TASK TO COMPLETE >> Could you retype every entry below exactly as written?

[[ SUPPLIED RECORDS open ]]

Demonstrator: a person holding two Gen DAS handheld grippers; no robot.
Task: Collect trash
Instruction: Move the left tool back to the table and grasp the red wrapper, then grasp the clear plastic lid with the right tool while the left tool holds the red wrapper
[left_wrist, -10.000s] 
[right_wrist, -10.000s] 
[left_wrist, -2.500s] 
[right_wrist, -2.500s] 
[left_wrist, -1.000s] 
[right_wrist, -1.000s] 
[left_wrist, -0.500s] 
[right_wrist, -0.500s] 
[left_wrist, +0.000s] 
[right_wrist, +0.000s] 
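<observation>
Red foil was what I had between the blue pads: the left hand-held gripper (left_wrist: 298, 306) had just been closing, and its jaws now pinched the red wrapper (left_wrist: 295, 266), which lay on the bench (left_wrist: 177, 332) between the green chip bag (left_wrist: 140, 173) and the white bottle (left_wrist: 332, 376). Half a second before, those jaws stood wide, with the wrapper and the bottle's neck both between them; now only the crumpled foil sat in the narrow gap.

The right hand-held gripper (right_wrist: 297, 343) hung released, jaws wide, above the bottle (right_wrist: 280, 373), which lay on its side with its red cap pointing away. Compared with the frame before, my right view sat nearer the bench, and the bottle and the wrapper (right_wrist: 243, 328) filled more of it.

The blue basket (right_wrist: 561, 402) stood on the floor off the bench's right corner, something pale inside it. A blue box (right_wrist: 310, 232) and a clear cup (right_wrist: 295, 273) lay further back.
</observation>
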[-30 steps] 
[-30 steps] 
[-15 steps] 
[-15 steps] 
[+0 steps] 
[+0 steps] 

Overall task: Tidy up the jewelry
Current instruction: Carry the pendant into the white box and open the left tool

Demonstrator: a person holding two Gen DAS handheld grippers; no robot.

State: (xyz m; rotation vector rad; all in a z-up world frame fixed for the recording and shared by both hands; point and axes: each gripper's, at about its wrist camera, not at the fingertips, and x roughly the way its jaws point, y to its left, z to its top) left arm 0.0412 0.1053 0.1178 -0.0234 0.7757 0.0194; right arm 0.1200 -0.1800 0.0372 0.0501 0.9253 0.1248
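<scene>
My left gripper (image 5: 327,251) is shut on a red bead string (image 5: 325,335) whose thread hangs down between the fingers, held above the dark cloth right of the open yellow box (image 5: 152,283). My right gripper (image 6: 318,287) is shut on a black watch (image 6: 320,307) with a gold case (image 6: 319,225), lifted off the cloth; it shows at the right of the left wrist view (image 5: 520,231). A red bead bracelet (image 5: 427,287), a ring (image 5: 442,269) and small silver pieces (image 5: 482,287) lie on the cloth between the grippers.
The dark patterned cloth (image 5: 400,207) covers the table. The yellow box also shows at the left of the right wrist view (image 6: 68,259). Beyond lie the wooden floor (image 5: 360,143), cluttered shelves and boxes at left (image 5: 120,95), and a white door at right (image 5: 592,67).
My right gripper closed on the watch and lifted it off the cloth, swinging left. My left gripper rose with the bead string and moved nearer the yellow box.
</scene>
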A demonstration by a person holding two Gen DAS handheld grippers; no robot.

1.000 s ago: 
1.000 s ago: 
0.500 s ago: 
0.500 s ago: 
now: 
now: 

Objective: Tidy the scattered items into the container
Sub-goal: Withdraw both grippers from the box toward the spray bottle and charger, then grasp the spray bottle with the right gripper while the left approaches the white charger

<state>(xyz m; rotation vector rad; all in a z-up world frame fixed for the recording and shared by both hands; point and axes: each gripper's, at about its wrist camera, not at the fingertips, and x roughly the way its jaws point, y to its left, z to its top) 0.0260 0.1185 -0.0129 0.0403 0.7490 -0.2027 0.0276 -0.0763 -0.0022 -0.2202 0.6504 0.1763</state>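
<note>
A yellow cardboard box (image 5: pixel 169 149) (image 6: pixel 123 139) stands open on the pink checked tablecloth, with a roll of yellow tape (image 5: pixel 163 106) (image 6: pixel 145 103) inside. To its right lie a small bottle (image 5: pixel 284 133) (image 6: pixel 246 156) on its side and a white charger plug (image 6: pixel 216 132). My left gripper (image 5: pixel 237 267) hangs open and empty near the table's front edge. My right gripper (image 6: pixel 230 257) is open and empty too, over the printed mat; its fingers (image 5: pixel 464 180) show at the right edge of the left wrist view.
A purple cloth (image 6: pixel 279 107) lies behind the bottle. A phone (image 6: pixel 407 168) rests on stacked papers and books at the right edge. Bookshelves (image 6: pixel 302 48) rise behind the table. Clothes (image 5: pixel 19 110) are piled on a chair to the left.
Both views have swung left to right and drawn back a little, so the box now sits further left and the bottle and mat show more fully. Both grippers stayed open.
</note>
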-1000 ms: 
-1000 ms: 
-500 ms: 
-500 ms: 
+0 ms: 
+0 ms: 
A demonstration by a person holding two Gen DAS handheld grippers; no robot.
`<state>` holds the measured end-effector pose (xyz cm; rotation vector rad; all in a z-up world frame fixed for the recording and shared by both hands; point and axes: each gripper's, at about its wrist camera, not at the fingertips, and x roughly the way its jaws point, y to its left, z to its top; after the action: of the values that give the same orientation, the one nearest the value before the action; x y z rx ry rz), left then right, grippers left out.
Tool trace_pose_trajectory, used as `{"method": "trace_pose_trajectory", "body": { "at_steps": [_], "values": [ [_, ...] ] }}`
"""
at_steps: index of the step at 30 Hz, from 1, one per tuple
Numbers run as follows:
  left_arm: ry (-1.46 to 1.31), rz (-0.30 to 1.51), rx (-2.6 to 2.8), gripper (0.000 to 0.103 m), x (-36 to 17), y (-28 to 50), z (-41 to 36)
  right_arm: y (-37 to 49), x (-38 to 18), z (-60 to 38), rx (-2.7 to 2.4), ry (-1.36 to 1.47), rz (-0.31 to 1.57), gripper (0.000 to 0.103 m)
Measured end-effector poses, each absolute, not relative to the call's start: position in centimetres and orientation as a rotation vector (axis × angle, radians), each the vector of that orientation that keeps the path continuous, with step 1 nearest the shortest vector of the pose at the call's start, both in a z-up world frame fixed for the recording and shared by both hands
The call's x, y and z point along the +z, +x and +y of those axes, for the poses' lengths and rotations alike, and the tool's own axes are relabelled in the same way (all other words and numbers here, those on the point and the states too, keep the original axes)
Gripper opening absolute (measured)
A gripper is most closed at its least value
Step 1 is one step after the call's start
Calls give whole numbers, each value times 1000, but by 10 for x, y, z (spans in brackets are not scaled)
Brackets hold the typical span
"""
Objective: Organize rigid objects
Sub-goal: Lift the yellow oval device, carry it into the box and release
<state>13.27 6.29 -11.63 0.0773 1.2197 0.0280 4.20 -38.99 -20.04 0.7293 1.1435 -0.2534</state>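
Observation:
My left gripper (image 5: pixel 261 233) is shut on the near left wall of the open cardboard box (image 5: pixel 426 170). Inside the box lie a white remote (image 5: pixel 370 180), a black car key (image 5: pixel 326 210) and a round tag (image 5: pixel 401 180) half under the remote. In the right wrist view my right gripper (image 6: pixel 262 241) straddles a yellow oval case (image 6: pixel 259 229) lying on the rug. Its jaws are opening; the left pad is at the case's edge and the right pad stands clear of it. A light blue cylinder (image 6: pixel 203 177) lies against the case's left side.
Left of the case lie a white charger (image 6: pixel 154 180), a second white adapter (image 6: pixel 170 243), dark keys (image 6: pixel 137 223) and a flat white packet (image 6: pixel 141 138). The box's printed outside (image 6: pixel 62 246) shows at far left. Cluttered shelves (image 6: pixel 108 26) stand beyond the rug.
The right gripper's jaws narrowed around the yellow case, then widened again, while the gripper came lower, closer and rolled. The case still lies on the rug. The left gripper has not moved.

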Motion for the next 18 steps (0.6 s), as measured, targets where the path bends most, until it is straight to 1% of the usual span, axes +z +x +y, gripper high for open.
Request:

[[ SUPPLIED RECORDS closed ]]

RESULT >>
Demonstrator: a person holding two Gen DAS handheld grippers; no robot.
Task: Collect trash
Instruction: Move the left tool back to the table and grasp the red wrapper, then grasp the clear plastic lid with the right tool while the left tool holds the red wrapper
[left_wrist, -10.000s] 
[right_wrist, -10.000s] 
[left_wrist, -2.500s] 
[right_wrist, -2.500s] 
[left_wrist, -1.000s] 
[right_wrist, -1.000s] 
[left_wrist, -0.500s] 
[right_wrist, -0.500s] 
[left_wrist, +0.000s] 
[right_wrist, +0.000s] 
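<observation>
Red foil was what I had between the blue pads: the left hand-held gripper (left_wrist: 298, 306) had just been closing, and its jaws now pinched the red wrapper (left_wrist: 295, 266), which lay on the bench (left_wrist: 177, 332) between the green chip bag (left_wrist: 140, 173) and the white bottle (left_wrist: 332, 376). Half a second before, those jaws stood wide, with the wrapper and the bottle's neck both between them; now only the crumpled foil sat in the narrow gap.

The right hand-held gripper (right_wrist: 297, 343) hung released, jaws wide, above the bottle (right_wrist: 280, 373), which lay on its side with its red cap pointing away. Compared with the frame before, my right view sat nearer the bench, and the bottle and the wrapper (right_wrist: 243, 328) filled more of it.

The blue basket (right_wrist: 561, 402) stood on the floor off the bench's right corner, something pale inside it. A blue box (right_wrist: 310, 232) and a clear cup (right_wrist: 295, 273) lay further back.
</observation>
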[-30 steps] 
[-30 steps] 
[-15 steps] 
[-15 steps] 
[+0 steps] 
[+0 steps] 

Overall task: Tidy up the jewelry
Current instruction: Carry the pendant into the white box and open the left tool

Demonstrator: a person holding two Gen DAS handheld grippers; no robot.

State: (xyz m; rotation vector rad; all in a z-up world frame fixed for the recording and shared by both hands; point and axes: each gripper's, at about its wrist camera, not at the fingertips, and x roughly the way its jaws point, y to its left, z to its top) left arm 0.0412 0.1053 0.1178 -0.0234 0.7757 0.0194; right arm 0.1200 -0.1800 0.0372 0.0501 0.9253 0.1248
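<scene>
My left gripper (image 5: 327,251) is shut on a red bead string (image 5: 325,335) whose thread hangs down between the fingers, held above the dark cloth right of the open yellow box (image 5: 152,283). My right gripper (image 6: 318,287) is shut on a black watch (image 6: 320,307) with a gold case (image 6: 319,225), lifted off the cloth; it shows at the right of the left wrist view (image 5: 520,231). A red bead bracelet (image 5: 427,287), a ring (image 5: 442,269) and small silver pieces (image 5: 482,287) lie on the cloth between the grippers.
The dark patterned cloth (image 5: 400,207) covers the table. The yellow box also shows at the left of the right wrist view (image 6: 68,259). Beyond lie the wooden floor (image 5: 360,143), cluttered shelves and boxes at left (image 5: 120,95), and a white door at right (image 5: 592,67).
My right gripper closed on the watch and lifted it off the cloth, swinging left. My left gripper rose with the bead string and moved nearer the yellow box.
</scene>
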A demonstration by a person holding two Gen DAS handheld grippers; no robot.

1.000 s ago: 
1.000 s ago: 
0.500 s ago: 
0.500 s ago: 
now: 
now: 

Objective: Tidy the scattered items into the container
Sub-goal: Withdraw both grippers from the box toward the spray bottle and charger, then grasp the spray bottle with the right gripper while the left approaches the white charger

<state>(xyz m; rotation vector rad; all in a z-up world frame fixed for the recording and shared by both hands; point and axes: each gripper's, at about its wrist camera, not at the fingertips, and x roughly the way its jaws point, y to its left, z to its top) 0.0260 0.1185 -0.0129 0.0403 0.7490 -0.2027 0.0276 -0.0763 -0.0022 -0.2202 0.6504 0.1763</state>
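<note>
A yellow cardboard box (image 5: pixel 169 149) (image 6: pixel 123 139) stands open on the pink checked tablecloth, with a roll of yellow tape (image 5: pixel 163 106) (image 6: pixel 145 103) inside. To its right lie a small bottle (image 5: pixel 284 133) (image 6: pixel 246 156) on its side and a white charger plug (image 6: pixel 216 132). My left gripper (image 5: pixel 237 267) hangs open and empty near the table's front edge. My right gripper (image 6: pixel 230 257) is open and empty too, over the printed mat; its fingers (image 5: pixel 464 180) show at the right edge of the left wrist view.
A purple cloth (image 6: pixel 279 107) lies behind the bottle. A phone (image 6: pixel 407 168) rests on stacked papers and books at the right edge. Bookshelves (image 6: pixel 302 48) rise behind the table. Clothes (image 5: pixel 19 110) are piled on a chair to the left.
Both views have swung left to right and drawn back a little, so the box now sits further left and the bottle and mat show more fully. Both grippers stayed open.
</note>
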-1000 ms: 
-1000 ms: 
-500 ms: 
-500 ms: 
+0 ms: 
+0 ms: 
A demonstration by a person holding two Gen DAS handheld grippers; no robot.
`<state>` holds the measured end-effector pose (xyz cm; rotation vector rad; all in a z-up world frame fixed for the recording and shared by both hands; point and axes: each gripper's, at about its wrist camera, not at the fingertips, and x roughly the way its jaws point, y to its left, z to its top; after the action: of the values that give the same orientation, the one nearest the value before the action; x y z rx ry rz), left then right, grippers left out.
Tool trace_pose_trajectory, used as `{"method": "trace_pose_trajectory", "body": { "at_steps": [_], "values": [ [_, ...] ] }}`
"""
at_steps: index of the step at 30 Hz, from 1, one per tuple
Numbers run as follows:
  left_arm: ry (-1.46 to 1.31), rz (-0.30 to 1.51), rx (-2.6 to 2.8), gripper (0.000 to 0.103 m), x (-36 to 17), y (-28 to 50), z (-41 to 36)
  right_arm: y (-37 to 49), x (-38 to 18), z (-60 to 38), rx (-2.7 to 2.4), ry (-1.36 to 1.47), rz (-0.31 to 1.57), gripper (0.000 to 0.103 m)
Measured end-effector poses, each absolute, not relative to the call's start: position in centimetres and orientation as a rotation vector (axis × angle, radians), each the vector of that orientation that keeps the path continuous, with step 1 nearest the shortest vector of the pose at the call's start, both in a z-up world frame fixed for the recording and shared by both hands
The call's x, y and z point along the +z, +x and +y of those axes, for the poses' lengths and rotations alike, and the tool's own axes are relabelled in the same way (all other words and numbers here, those on the point and the states too, keep the original axes)
Gripper opening absolute (measured)
A gripper is most closed at its least value
Step 1 is one step after the call's start
Calls give whole numbers, each value times 1000, but by 10 for x, y, z (spans in brackets are not scaled)
Brackets hold the typical span
"""
Objective: Organize rigid objects
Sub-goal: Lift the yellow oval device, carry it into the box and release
<state>13.27 6.29 -11.63 0.0773 1.2197 0.0280 4.20 -38.99 -20.04 0.7293 1.1435 -0.2534</state>
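Observation:
My left gripper (image 5: pixel 261 233) is shut on the near left wall of the open cardboard box (image 5: pixel 426 170). Inside the box lie a white remote (image 5: pixel 370 180), a black car key (image 5: pixel 326 210) and a round tag (image 5: pixel 401 180) half under the remote. In the right wrist view my right gripper (image 6: pixel 262 241) straddles a yellow oval case (image 6: pixel 259 229) lying on the rug. Its jaws are opening; the left pad is at the case's edge and the right pad stands clear of it. A light blue cylinder (image 6: pixel 203 177) lies against the case's left side.
Left of the case lie a white charger (image 6: pixel 154 180), a second white adapter (image 6: pixel 170 243), dark keys (image 6: pixel 137 223) and a flat white packet (image 6: pixel 141 138). The box's printed outside (image 6: pixel 62 246) shows at far left. Cluttered shelves (image 6: pixel 108 26) stand beyond the rug.
The right gripper's jaws narrowed around the yellow case, then widened again, while the gripper came lower, closer and rolled. The case still lies on the rug. The left gripper has not moved.
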
Motion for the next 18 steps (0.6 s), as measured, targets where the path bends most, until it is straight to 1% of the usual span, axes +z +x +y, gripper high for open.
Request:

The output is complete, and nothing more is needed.